§ ABOUT THIS EXERCISE: Restate the records that follow. Every word must match.

§ EXERCISE DATA:
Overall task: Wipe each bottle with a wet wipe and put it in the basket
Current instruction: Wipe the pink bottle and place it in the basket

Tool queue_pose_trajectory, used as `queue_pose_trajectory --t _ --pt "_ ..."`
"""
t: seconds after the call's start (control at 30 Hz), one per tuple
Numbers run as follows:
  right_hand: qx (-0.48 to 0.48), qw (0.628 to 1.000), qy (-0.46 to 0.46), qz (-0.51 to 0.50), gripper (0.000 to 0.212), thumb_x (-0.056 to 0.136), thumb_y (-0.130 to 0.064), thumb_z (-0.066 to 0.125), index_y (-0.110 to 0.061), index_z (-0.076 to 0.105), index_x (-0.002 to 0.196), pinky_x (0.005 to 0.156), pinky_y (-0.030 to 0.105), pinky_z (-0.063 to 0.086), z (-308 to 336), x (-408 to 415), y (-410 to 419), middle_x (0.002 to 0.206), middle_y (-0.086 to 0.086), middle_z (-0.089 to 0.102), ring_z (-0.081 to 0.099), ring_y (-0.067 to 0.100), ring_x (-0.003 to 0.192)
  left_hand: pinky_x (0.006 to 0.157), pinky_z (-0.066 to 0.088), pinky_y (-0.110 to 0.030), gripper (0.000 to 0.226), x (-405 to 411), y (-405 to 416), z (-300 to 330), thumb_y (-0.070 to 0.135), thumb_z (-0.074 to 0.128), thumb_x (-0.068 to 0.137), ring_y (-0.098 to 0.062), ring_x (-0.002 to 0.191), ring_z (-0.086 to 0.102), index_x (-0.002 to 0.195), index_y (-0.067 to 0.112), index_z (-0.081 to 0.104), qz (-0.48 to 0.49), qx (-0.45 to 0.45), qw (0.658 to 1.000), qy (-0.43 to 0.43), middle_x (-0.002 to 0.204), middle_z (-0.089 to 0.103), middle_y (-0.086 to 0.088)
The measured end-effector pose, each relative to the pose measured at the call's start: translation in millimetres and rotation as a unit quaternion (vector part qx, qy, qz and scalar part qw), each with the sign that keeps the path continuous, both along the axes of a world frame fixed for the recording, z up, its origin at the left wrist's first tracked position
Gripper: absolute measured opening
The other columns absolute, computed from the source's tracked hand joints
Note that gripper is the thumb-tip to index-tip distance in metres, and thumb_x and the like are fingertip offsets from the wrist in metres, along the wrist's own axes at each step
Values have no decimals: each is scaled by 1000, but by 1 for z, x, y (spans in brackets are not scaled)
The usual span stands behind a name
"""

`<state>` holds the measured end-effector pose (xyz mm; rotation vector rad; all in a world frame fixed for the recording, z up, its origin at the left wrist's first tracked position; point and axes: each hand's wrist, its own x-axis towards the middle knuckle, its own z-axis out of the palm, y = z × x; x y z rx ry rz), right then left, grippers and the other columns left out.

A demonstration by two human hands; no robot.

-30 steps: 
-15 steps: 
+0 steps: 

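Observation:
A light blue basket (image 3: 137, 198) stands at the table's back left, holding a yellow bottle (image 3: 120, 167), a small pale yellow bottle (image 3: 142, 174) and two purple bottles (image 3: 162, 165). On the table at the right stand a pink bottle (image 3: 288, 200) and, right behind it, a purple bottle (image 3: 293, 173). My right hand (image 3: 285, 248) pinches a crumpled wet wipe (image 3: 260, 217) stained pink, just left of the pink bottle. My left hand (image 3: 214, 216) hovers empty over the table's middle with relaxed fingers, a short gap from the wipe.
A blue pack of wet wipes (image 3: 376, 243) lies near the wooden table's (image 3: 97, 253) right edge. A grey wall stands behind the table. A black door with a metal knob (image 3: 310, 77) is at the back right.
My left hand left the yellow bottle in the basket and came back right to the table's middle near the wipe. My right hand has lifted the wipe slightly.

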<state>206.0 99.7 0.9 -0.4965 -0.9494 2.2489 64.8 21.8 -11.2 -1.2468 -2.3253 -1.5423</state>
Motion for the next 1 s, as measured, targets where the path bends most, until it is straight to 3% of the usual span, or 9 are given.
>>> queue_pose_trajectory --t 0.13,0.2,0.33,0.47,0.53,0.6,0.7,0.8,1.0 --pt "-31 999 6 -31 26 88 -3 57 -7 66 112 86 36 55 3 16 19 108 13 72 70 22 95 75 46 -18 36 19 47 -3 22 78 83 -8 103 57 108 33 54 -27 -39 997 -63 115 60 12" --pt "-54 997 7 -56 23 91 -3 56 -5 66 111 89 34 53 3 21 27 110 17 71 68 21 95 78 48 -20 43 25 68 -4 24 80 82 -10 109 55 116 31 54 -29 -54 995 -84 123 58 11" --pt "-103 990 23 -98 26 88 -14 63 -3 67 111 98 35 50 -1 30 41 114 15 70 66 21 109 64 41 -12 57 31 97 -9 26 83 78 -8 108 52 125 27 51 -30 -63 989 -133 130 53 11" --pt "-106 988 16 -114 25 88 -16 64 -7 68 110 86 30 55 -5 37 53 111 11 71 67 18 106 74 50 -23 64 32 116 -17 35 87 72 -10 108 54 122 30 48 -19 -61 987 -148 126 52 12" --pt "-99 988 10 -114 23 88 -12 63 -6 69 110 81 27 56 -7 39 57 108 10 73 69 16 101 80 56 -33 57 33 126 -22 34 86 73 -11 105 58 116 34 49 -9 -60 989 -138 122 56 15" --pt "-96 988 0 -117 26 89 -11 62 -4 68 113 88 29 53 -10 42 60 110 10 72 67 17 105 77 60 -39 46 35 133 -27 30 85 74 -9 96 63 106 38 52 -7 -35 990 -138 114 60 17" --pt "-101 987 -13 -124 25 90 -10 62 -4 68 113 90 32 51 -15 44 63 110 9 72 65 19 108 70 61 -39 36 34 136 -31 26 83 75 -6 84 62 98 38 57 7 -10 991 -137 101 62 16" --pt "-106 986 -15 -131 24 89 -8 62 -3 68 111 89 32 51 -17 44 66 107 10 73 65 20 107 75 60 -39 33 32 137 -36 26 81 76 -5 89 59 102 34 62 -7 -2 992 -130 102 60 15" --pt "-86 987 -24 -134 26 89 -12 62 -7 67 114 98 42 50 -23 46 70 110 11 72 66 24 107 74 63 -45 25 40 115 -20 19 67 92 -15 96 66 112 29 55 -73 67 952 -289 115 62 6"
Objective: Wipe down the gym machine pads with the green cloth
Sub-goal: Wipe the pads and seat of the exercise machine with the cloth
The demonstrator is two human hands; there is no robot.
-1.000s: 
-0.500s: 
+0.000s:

§ ANSWER TO THE PROBLEM:
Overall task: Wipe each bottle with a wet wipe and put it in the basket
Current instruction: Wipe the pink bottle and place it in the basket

Tool queue_pose_trajectory, used as `queue_pose_trajectory --t _ --pt "_ ..."`
"""
t: seconds after the call's start (control at 30 Hz), one per tuple
Numbers run as follows:
  right_hand: qx (-0.48 to 0.48), qw (0.628 to 1.000), qy (-0.46 to 0.46), qz (-0.51 to 0.50), gripper (0.000 to 0.212), thumb_x (-0.056 to 0.136), thumb_y (-0.130 to 0.064), thumb_z (-0.066 to 0.125), index_y (-0.110 to 0.061), index_z (-0.076 to 0.105), index_x (-0.002 to 0.196), pinky_x (0.005 to 0.156), pinky_y (-0.030 to 0.105), pinky_z (-0.063 to 0.086), z (-308 to 336), x (-408 to 415), y (-410 to 419), middle_x (0.002 to 0.206), middle_y (-0.086 to 0.086), middle_z (-0.089 to 0.102), ring_z (-0.081 to 0.099), ring_y (-0.067 to 0.100), ring_x (-0.003 to 0.192)
  left_hand: pinky_x (0.006 to 0.157), pinky_z (-0.066 to 0.088), pinky_y (-0.110 to 0.030), gripper (0.000 to 0.226), x (-405 to 411), y (-405 to 416), z (-300 to 330), thumb_y (-0.070 to 0.135), thumb_z (-0.074 to 0.128), thumb_x (-0.068 to 0.137), ring_y (-0.098 to 0.062), ring_x (-0.002 to 0.191), ring_z (-0.086 to 0.102), index_x (-0.002 to 0.195), index_y (-0.067 to 0.112), index_z (-0.081 to 0.104), qz (-0.48 to 0.49), qx (-0.45 to 0.45), qw (0.658 to 1.000), qy (-0.43 to 0.43), middle_x (-0.002 to 0.204), middle_z (-0.089 to 0.103), middle_y (-0.086 to 0.088)
The measured end-effector pose, each relative to the pose measured at the call's start: translation in millimetres and rotation as a unit quaternion (vector part qx, qy, qz and scalar part qw), each with the sign that keeps the path continuous, both along the axes of a world frame fixed for the recording, z up, its origin at the left wrist's first tracked position
Gripper: absolute measured opening
The other columns absolute, computed from the source's tracked hand joints
Note that gripper is the thumb-tip to index-tip distance in metres, and thumb_x and the like are fingertip offsets from the wrist in metres, along the wrist's own axes at each step
Values have no decimals: each is scaled by 1000, but by 1 for z, x, y (spans in brackets are not scaled)
The usual span stands behind a name
"""

`<state>` holds the measured end-effector pose (xyz mm; rotation vector rad; all in a world frame fixed for the recording, z up, its origin at the left wrist's first tracked position; point and axes: each hand's wrist, its own x-axis towards the middle knuckle, its own z-axis out of the palm, y = z × x; x y z rx ry rz), right then left, grippers and the other columns left out.

A demonstration by two human hands; no robot.

-30 steps: 
-15 steps: 
+0 steps: 

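Observation:
A light blue basket (image 3: 137, 198) stands at the table's back left, holding a yellow bottle (image 3: 120, 167), a small pale yellow bottle (image 3: 142, 174) and two purple bottles (image 3: 162, 165). On the table at the right stand a pink bottle (image 3: 288, 200) and, right behind it, a purple bottle (image 3: 293, 173). My right hand (image 3: 285, 248) pinches a crumpled wet wipe (image 3: 260, 217) stained pink, just left of the pink bottle. My left hand (image 3: 214, 216) hovers empty over the table's middle with relaxed fingers, a short gap from the wipe.
A blue pack of wet wipes (image 3: 376, 243) lies near the wooden table's (image 3: 97, 253) right edge. A grey wall stands behind the table. A black door with a metal knob (image 3: 310, 77) is at the back right.
My left hand left the yellow bottle in the basket and came back right to the table's middle near the wipe. My right hand has lifted the wipe slightly.
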
<state>206.0 99.7 0.9 -0.4965 -0.9494 2.2489 64.8 21.8 -11.2 -1.2468 -2.3253 -1.5423</state>
Motion for the next 1 s, as measured, targets where the path bends most, until it is straight to 3% of the usual span, or 9 are given.
>>> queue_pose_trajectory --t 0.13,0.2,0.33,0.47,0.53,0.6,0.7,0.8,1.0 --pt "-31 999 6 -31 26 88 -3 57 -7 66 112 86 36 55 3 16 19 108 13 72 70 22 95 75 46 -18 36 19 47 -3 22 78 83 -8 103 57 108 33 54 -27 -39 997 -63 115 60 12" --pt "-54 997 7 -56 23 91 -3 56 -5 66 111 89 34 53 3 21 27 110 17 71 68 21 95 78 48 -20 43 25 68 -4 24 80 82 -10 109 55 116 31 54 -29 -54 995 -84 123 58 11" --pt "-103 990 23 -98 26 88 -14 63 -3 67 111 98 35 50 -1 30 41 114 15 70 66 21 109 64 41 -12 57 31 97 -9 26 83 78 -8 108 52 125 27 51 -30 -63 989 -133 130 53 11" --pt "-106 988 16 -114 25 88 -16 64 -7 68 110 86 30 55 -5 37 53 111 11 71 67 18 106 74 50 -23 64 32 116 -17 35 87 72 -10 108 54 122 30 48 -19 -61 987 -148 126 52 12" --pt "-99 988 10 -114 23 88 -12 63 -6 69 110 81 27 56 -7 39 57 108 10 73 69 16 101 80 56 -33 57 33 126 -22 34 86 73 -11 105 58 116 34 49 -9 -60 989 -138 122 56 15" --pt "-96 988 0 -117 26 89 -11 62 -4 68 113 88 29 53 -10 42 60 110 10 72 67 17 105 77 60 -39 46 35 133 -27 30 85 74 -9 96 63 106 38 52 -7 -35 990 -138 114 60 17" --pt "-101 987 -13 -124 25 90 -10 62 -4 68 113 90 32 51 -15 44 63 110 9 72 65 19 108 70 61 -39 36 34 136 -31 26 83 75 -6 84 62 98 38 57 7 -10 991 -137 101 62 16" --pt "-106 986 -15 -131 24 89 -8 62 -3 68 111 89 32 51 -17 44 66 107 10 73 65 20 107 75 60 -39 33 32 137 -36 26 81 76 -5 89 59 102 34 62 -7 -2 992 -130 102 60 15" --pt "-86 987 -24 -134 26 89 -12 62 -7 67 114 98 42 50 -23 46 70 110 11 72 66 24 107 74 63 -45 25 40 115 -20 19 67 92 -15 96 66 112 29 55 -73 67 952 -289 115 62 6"
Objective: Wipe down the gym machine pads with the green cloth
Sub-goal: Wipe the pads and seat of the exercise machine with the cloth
The demonstrator is two human hands; there is no robot.
-1.000s: 
-0.500s: 
+0.000s:

The answer given is complete.